住まいと暮らしのQ&A

ペットが暮らしやすい住環境と高齢化問題を考える

動物王国といえば、昭和世代の私は『ムツゴロウとゆかいな仲間たち 動物王国』を思い浮かべます。クマやキツネ、馬など、さまざまな動物の生態を教えてくれた、まるでブラウン管の中の動物園でした。
令和では『坂上どうぶつ王国』が、犬や猫の保護活動を通じて命の大切さを伝えています。
現在、日本でペットを飼っている人は約3割で、その内訳は犬、次いで猫が多いです。ペットを飼っている人が気にすることの第1位は、病気やけがをしないかどうかのようです。

ペットと買い主の高齢化。飼育と介護。暮らしやすい住まいとは

家の中は意外と危険がいっぱいあります。玄関や階段、和室などの家の部位による段差、ソファや椅子といった家具の段差が該当します。短足種にとっては、この段差による怪我がヘルニアや変形性関節症につながる可能性があります。また、人と同じように花粉症や皮膚炎もあり、住まいの空調管理が重要になります。暑い日が続くと、家の中でも熱中症のリスクが高まるため、24時間エアコンの稼働が欠かせません。もし停電になったら大変です。

そして、高齢化の問題です。我が家(コラム執筆者)の猫は15歳で高齢化しており、糖尿病のため毎日朝晩のインスリン注射が欠かせません。効きすぎたときの低血糖症は命に関わるため、細心の注意が必要です。また、変形性関節症の影響で、昔のように跳び跳ねることができなくなりました。
今後は歩行困難、排せつ困難、認知症などのリスクも考えられます。おむつなどの排泄対策や徘徊対策も必要になるでしょう。

猫の状態を把握するために、見守り用のペンダントやトイレを導入し、スマホでさまざまなデータを確認できるようにしています。排尿や排便の回数や量、食事や水を飲む回数、寝る・走る・歩くなどの活動も「見える化」し、体温や室温も分かります。離れていても状態が把握できる安心感は何にも代えがたいです。異常な値を早期に発見することで、早めの対処が可能になります。

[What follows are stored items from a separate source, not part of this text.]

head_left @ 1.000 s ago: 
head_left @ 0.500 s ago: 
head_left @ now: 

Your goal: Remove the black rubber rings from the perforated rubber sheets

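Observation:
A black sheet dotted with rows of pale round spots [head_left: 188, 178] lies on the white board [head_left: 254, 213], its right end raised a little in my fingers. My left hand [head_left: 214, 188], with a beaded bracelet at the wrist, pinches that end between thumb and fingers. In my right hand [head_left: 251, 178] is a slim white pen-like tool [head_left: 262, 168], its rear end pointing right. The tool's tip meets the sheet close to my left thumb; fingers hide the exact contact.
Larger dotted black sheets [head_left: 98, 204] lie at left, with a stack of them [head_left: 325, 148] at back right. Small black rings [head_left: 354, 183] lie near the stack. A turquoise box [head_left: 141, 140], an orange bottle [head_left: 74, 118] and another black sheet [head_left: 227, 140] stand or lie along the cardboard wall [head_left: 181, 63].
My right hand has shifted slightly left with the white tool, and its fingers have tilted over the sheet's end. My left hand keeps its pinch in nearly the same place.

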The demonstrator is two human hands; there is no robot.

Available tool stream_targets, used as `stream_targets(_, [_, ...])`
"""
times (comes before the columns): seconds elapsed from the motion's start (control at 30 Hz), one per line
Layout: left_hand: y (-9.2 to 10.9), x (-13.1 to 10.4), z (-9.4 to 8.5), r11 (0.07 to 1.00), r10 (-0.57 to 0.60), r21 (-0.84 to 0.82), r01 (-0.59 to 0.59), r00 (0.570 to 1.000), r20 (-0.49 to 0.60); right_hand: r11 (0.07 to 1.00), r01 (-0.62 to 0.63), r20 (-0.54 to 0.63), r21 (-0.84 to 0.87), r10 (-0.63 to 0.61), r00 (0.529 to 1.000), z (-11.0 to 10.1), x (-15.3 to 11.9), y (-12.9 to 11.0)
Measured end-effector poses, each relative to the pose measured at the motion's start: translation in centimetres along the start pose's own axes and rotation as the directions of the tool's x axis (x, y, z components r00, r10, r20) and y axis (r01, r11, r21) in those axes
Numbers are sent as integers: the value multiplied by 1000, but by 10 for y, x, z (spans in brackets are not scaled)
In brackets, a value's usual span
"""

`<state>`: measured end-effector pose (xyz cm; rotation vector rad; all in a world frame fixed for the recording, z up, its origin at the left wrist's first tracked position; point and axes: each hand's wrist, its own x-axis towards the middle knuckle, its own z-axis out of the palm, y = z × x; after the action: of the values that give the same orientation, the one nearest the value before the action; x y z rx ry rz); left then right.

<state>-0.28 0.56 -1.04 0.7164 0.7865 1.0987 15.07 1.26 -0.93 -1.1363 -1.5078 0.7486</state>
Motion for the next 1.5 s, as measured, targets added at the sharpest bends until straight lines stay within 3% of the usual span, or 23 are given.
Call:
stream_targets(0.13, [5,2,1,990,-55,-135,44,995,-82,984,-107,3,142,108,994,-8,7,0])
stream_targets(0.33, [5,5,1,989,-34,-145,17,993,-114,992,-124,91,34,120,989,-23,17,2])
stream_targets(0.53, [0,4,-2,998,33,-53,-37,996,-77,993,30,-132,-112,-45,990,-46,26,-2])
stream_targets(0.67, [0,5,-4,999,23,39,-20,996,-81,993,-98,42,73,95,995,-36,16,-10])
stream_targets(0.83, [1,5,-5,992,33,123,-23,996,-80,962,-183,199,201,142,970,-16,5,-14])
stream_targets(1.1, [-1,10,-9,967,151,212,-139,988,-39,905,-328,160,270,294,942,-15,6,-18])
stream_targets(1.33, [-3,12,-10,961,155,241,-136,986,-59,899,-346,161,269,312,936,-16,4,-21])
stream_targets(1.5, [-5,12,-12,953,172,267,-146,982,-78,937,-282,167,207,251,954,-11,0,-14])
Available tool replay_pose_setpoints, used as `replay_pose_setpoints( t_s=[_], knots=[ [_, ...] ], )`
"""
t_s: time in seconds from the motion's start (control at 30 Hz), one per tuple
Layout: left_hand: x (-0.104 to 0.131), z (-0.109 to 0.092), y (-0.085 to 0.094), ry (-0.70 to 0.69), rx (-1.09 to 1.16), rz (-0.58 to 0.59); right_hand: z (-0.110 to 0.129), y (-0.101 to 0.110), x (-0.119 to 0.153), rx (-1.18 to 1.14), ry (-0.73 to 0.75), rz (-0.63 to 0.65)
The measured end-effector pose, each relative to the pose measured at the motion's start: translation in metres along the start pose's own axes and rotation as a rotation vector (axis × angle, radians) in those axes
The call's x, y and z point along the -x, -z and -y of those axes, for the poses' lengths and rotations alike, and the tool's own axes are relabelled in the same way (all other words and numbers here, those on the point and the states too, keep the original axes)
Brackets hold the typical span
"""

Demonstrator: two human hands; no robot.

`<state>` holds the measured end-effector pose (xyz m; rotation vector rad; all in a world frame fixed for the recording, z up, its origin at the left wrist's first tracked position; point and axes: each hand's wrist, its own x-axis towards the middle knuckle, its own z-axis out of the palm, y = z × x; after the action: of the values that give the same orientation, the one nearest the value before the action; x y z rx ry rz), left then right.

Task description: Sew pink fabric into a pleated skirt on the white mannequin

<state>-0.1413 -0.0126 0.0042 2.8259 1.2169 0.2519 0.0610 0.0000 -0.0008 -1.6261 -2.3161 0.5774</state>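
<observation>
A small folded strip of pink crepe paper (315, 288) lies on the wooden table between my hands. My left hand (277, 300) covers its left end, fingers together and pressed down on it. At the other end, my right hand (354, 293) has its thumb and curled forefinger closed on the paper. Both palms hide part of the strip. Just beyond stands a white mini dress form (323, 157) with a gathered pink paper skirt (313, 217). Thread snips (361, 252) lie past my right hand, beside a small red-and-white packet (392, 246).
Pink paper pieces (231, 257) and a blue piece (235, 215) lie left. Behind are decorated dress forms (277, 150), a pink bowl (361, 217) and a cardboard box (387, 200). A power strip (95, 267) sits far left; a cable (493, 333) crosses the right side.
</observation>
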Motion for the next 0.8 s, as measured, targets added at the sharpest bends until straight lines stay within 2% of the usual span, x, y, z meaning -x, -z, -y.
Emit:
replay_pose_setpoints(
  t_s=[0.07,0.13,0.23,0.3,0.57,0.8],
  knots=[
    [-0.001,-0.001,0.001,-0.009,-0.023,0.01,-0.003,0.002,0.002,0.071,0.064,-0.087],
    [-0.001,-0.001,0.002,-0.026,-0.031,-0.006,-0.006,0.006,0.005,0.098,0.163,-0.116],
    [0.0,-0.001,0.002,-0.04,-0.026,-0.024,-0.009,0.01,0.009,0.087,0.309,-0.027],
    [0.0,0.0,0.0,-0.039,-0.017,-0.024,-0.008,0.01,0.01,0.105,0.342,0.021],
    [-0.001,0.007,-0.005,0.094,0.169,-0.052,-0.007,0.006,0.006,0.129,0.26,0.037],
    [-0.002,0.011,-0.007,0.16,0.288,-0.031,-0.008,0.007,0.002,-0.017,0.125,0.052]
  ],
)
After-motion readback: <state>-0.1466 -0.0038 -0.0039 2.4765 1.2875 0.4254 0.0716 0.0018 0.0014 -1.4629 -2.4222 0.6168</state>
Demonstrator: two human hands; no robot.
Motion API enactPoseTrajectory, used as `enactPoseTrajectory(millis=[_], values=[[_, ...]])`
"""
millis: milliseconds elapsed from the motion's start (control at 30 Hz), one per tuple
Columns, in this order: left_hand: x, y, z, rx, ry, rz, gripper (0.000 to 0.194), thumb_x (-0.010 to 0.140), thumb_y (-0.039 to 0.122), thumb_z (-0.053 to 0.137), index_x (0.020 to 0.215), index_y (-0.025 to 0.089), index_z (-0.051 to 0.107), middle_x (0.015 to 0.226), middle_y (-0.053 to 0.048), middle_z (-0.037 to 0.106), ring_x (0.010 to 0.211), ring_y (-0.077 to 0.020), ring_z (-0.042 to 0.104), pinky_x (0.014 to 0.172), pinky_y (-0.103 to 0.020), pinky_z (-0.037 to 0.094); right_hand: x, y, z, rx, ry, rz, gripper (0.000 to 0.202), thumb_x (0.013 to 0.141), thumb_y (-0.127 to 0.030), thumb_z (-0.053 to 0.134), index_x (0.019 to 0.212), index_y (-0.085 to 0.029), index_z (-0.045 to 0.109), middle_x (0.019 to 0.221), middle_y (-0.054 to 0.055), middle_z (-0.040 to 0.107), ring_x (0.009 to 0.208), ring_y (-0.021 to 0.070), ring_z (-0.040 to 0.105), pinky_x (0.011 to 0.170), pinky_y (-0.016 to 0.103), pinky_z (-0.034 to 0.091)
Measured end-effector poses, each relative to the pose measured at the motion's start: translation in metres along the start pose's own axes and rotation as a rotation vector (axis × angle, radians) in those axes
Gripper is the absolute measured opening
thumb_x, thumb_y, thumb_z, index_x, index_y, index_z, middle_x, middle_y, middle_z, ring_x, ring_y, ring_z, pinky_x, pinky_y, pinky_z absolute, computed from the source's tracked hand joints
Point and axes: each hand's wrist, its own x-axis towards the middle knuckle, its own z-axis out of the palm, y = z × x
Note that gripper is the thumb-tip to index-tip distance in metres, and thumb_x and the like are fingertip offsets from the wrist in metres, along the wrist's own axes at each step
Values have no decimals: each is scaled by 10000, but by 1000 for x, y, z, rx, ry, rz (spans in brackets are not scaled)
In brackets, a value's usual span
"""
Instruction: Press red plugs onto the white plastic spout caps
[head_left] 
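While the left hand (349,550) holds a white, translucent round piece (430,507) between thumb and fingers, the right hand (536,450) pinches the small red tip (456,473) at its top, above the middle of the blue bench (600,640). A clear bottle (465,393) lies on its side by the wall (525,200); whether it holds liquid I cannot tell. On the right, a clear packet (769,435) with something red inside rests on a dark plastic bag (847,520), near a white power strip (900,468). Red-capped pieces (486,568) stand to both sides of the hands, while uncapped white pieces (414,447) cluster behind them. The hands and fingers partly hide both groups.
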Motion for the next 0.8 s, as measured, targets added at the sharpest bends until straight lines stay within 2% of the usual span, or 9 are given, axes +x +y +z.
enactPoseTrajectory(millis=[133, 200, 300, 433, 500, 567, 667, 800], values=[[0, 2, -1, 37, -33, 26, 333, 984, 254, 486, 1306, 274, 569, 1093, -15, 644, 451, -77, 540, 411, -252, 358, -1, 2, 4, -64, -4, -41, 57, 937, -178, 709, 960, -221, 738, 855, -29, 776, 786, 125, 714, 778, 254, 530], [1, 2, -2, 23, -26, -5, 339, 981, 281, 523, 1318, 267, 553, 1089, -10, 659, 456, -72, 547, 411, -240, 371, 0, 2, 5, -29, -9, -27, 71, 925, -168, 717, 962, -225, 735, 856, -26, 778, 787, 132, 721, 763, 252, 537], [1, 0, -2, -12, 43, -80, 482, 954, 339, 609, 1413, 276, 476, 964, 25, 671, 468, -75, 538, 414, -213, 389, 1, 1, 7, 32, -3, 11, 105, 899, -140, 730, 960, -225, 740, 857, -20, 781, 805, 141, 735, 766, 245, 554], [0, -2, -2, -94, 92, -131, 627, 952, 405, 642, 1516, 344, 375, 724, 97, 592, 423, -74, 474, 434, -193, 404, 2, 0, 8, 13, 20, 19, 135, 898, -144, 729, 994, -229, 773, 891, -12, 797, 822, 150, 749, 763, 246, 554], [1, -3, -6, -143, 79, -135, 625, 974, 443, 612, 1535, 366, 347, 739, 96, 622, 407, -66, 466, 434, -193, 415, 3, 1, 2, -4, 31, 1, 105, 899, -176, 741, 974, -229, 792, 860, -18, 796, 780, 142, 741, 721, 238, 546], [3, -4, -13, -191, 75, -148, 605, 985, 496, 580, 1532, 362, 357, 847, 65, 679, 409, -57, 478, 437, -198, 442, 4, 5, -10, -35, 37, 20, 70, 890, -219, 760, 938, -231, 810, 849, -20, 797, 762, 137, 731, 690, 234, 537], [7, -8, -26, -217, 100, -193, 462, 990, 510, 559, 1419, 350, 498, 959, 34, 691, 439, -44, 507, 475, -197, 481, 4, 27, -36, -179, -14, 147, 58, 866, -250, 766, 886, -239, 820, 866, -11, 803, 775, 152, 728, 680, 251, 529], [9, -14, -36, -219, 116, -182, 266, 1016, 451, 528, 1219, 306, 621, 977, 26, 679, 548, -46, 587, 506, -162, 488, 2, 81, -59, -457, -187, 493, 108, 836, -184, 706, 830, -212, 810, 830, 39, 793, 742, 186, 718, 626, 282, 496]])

人以上に住環境を整え、普段通りの生活を長く続けられるよう、また加齢に伴う機能低下にも対応できる住まいを考える必要があります。
高齢者が高齢のペットを飼育することは、想像以上に大変なことです。自分自身の体も思うように動かない中での老老介護は、過酷なものになるでしょう。災害時にペットの飼育を続けるためにも、普段からの準備や備蓄(水、食料、電気)が必要です。

人もペットも高齢化を迎えるとき、住まいや設備がその負担を少しでも軽減し、幸せな時間を少しでも長く続けられるように願っています。